Antioxidant quantification was done using 2,2-azino-bis (3-ethylbenzthiazoline-6-sulfonic acid, ABTS+ (2,2′-azinobis-(3-ethylbenzothiazoline-6 sulfonic acid) radical formation kinetics (Randox Laboratories Ltd., United Kingdom ). The antioxidants present in the plasma suppress the formation of a bluish green coloration of the ABTS+ cation, which is proportional to the antioxidant concentration level. The kinetics was measured at 600 nm.¹⁹

Red Blood Cell Superoxide Dismutase (SOD)

The method employs xanthine and xanthine oxidase to generate superoxide radicals, which react with 2-(4-iodophenyl)-3-(4-nitrophenol)-5-phenyltetrazolium chloride to form a red formazan dye. Superoxide dismutase activity was measured by inhibition of the reaction degree (Randox Laboratories, Ltd). Kinetics was measured at 505 nm.²⁰

Red Blood Cell Glutathione Peroxidase (GPx)

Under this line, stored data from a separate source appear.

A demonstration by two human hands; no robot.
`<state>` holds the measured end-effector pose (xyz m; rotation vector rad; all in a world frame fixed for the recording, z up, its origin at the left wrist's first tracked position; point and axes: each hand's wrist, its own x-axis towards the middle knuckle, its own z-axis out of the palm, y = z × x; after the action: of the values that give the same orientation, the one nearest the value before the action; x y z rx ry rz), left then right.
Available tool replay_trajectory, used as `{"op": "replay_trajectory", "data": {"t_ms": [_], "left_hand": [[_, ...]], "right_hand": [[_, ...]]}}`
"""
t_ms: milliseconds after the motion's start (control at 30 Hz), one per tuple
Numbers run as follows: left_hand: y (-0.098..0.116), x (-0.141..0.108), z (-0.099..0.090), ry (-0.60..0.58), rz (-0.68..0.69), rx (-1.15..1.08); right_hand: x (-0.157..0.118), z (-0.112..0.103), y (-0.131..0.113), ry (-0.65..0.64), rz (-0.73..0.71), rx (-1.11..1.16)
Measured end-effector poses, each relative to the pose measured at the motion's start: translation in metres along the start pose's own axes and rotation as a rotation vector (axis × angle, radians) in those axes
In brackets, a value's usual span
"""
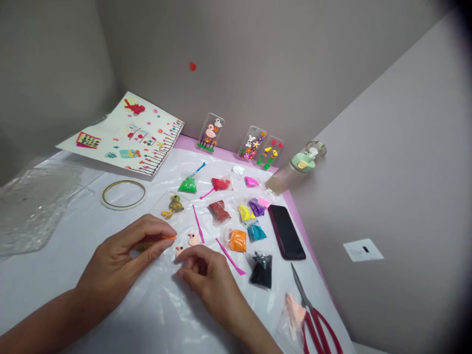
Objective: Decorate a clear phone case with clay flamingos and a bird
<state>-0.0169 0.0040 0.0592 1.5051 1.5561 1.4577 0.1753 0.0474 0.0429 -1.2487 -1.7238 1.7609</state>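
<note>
Two bare hands of ours were low in the view, over a white-covered table (92, 236). Our left hand (125, 255) was nearly closed, pinching a thin orange piece (168, 238) between thumb and forefinger. Our right hand (217, 285) was loosely curled, its thumb and forefinger slightly apart; we could not tell whether it held anything. Between the hands lay two pink clay ducks: the lower duck (179, 251) was partly hidden by our right forefinger, and we could not tell if they touched; the upper duck (193, 239) lay just beyond the right hand's knuckles. Past our left fingertips, we saw a green and gold duck (172, 206) on a clear sheet.

For writing, we looked at the decorated paper (142, 140) at the back left, but its marks were too small for us to read. The phone's (286, 232) screen was dark. Three decorated clear cases stood against the wall: one with birds (210, 132), one with a rabbit (251, 142), one with yellow chicks (270, 153). To our right lay red-handled scissors (313, 314), near bagged peach clay (295, 310).
</note>
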Motion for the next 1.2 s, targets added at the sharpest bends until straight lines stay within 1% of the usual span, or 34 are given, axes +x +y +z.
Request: {"op": "replay_trajectory", "data": {"t_ms": [33,67,100,133,233,300,367,467,567,667,767,833,933,1033,1100,1200], "left_hand": [[0.001,0.0,0.0,0.0,0.005,-0.001],[0.001,0.001,0.001,0.001,0.006,-0.002],[0.001,0.001,0.001,0.003,0.008,-0.001],[0.001,0.001,0.001,0.004,0.009,-0.001],[0.0,0.0,0.001,0.001,0.014,0.001],[-0.001,0.0,0.001,0.003,0.019,-0.003],[-0.003,-0.001,0.001,0.002,0.018,-0.006],[-0.004,-0.001,0.001,-0.007,0.027,-0.013],[-0.003,-0.001,0.001,-0.016,0.04,-0.013],[-0.003,0.0,0.002,-0.029,0.042,-0.009],[-0.002,0.0,0.002,-0.033,0.048,-0.012],[-0.002,-0.001,0.002,-0.033,0.05,-0.009],[-0.001,-0.002,0.001,-0.024,0.046,-0.006],[0.0,-0.002,0.002,-0.019,0.05,-0.012],[-0.001,-0.003,0.003,-0.016,0.058,-0.016],[-0.002,-0.004,0.004,-0.015,0.052,-0.021]], "right_hand": [[-0.002,-0.003,-0.002,-0.051,0.03,0.045],[-0.003,-0.005,-0.003,-0.083,0.04,0.037],[-0.005,-0.007,-0.005,-0.089,0.031,-0.022],[-0.006,-0.009,-0.006,-0.073,0.007,-0.119],[-0.008,-0.012,-0.006,0.031,-0.106,-0.458],[-0.006,-0.011,-0.004,0.072,-0.15,-0.604],[-0.004,-0.009,-0.002,0.096,-0.175,-0.681],[-0.002,-0.004,0.001,0.126,-0.202,-0.73],[-0.001,0.002,0.002,0.158,-0.201,-0.784],[0.002,0.009,0.005,0.219,-0.21,-0.913],[0.006,0.015,0.012,0.282,-0.272,-1.039],[0.008,0.018,0.018,0.317,-0.317,-1.079],[0.008,0.019,0.023,0.346,-0.356,-1.07],[0.006,0.019,0.021,0.331,-0.367,-0.956],[0.004,0.018,0.017,0.282,-0.327,-0.786],[0.004,0.016,0.008,0.204,-0.163,-0.413]]}}
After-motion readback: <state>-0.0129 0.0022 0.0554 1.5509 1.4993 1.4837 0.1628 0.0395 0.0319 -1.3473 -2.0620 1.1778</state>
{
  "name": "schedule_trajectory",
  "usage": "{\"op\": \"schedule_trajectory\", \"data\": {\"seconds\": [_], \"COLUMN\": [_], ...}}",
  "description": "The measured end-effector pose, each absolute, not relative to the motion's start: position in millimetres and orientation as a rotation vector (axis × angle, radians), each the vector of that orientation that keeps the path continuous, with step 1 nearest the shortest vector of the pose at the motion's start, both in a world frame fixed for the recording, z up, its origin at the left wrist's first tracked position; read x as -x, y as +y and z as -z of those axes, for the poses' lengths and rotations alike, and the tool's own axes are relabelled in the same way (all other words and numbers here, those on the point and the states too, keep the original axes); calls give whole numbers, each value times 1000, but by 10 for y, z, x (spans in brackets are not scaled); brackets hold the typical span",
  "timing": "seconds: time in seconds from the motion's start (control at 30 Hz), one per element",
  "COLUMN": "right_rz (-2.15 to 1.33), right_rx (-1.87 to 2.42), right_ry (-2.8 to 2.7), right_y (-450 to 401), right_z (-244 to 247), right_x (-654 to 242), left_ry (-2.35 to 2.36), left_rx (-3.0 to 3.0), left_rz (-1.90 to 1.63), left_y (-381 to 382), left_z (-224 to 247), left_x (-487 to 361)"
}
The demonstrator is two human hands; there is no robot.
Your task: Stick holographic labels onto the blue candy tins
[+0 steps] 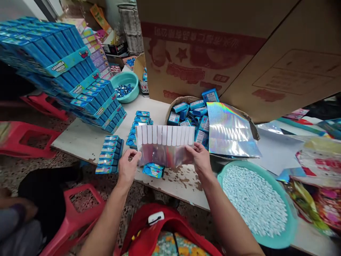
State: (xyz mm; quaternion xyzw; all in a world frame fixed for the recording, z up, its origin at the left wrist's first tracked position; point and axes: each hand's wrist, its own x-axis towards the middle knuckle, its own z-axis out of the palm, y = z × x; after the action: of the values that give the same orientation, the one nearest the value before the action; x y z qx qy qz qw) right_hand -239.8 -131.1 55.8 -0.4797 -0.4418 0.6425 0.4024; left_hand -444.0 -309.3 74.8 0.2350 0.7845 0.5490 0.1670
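Observation:
A shiny silvery sticker sheet [165, 155] with a row of white strips along its top is held up over the table. My left hand [129, 165] pinches its left edge, and my right hand [201, 160] grips the lower right edge. Just below the sheet lies a small blue box [153, 170], partly covered by it. To the left of my left hand stands a row of blue boxes [108, 156]. More blue boxes [141, 119] sit behind the sheet, partly hidden.
Stacked blue display trays [66, 67] rise at left, near a teal basin [135, 94] of blue pieces. An open carton [254, 132] holds blue boxes and a holographic sheet [231, 131]. Pale pellets fill a basin [291, 227] at right. Behind stands a big carton [197, 71]; red stools [71, 217] are left.

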Motion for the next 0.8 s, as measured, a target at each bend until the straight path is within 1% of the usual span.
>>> {"op": "schedule_trajectory", "data": {"seconds": [0.07, 0.23, 0.43, 0.63, 0.8], "right_rz": [-1621, -1406, -1505, -1541, -1477], "right_rx": [1194, 1230, 1134, 1135, 1106], "right_ry": [-1131, -1337, -1343, -1253, -1339], "right_y": [-1309, -1310, -1401, -1462, -1613], "right_z": [-705, -965, -1079, -1024, -1123], "right_x": [2145, 1598, 1052, 580, 406], "left_ry": [2133, 1882, 1573, 1522, 1649], "left_rx": [-624, -546, -454, -523, -699], "left_rz": [-1607, -1624, -1662, -1674, -1489], "left_y": [-3168, -3267, -3048, -3049, -3220], "left_z": [-894, -1163, -1205, -1208, -1325], "left_x": [4290, 3912, 3401, 3086, 3069]}}
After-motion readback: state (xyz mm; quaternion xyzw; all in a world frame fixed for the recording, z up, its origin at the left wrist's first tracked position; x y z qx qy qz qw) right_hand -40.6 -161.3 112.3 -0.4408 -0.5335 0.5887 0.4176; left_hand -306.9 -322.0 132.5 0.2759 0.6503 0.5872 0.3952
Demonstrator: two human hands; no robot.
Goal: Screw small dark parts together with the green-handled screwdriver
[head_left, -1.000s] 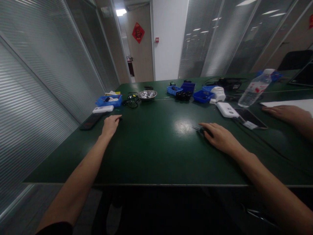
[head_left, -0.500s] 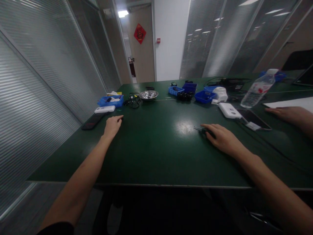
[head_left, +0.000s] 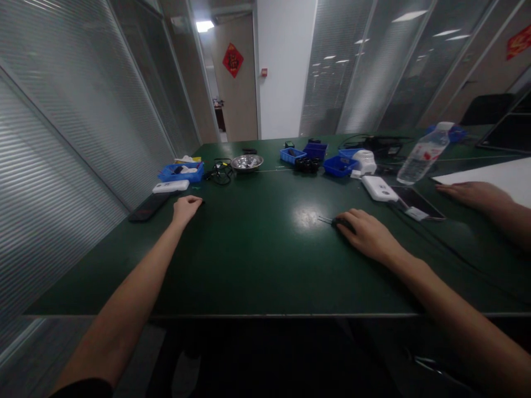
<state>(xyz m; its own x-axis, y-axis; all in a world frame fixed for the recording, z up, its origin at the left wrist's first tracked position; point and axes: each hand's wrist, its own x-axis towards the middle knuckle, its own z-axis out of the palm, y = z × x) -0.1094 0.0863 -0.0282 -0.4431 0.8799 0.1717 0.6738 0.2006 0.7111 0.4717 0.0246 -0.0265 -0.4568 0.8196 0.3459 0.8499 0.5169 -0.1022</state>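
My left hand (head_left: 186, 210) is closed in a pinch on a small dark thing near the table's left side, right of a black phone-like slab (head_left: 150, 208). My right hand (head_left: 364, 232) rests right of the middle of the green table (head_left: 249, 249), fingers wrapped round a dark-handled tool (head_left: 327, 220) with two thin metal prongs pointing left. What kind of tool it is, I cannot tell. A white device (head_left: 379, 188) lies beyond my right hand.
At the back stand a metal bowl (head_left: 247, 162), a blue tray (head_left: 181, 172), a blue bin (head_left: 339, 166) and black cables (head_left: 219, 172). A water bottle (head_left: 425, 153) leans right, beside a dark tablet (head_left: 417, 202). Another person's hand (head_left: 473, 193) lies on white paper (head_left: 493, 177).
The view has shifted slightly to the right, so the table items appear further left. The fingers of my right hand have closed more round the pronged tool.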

In the presence of glutathione reductase and (NADPH), the oxidation of glutathione by cumene hydroperoxide is catalyzed by glutathione peroxidase. Oxidized glutathione is immediately converted into the reduced form with subsequent oxidation of NADPH to NADP+. The decrease in absorbance is measured at 340 nm (Randox Laboratories Ltd.).²¹

SOD/GPx Ratio and Antioxidant Gap

We calculated SOD/GPx ratio²² and antioxidant gap (AOGAP) with the following equation: AOGAP = (TAS – [(albumin (mmol) × 0.69) + uric acid (mmol)]²³

Oxidative Stress Score (OxS-score)

OxS was evaluated in relation to LPO, SOD, and GPx activities; TAS; SOD/GPx ratio; and AOGAP. On the basis of the 90th percentile of young healthy subjects, alternative cutoff values for each parameter were defined as follows: LPO ≥ 0.340 mmol/L; SOD ≤ 170 IU/mL; GPx ≤ 5500 IU/L; TAS ≤ 0.9 mmol/L; SOD/GPx ≥ 0.023, and AOGAP ≤ 190 mmol/L. An OxS-score was established ranging from 1 to 6, representing the severity of biomarker modification; a score of 1 was given to each value beyond the cutoff. We categorized the subjects according to their OxS-score as follows: without OxS if OxS-score was 0 to 2 and with OxS if OxS-score was 3 to 6.²⁴

Inflammatory Cytokines

Samples were centrifuged at 2000 rpm for 2 min, and the supernatant was removed and stored at −80°C for further cytokine analysis. Supernatant concentrations of tumor necrosis factor-α (TNF-α) and interleukin-10 (IL-10) were measured using ELISA. The concentrations of cytokines in the plasma from the patients were measured in duplicate by specific sandwich ELISA as described by the manufacturers (R&D Systems, Inc, Minneapolis).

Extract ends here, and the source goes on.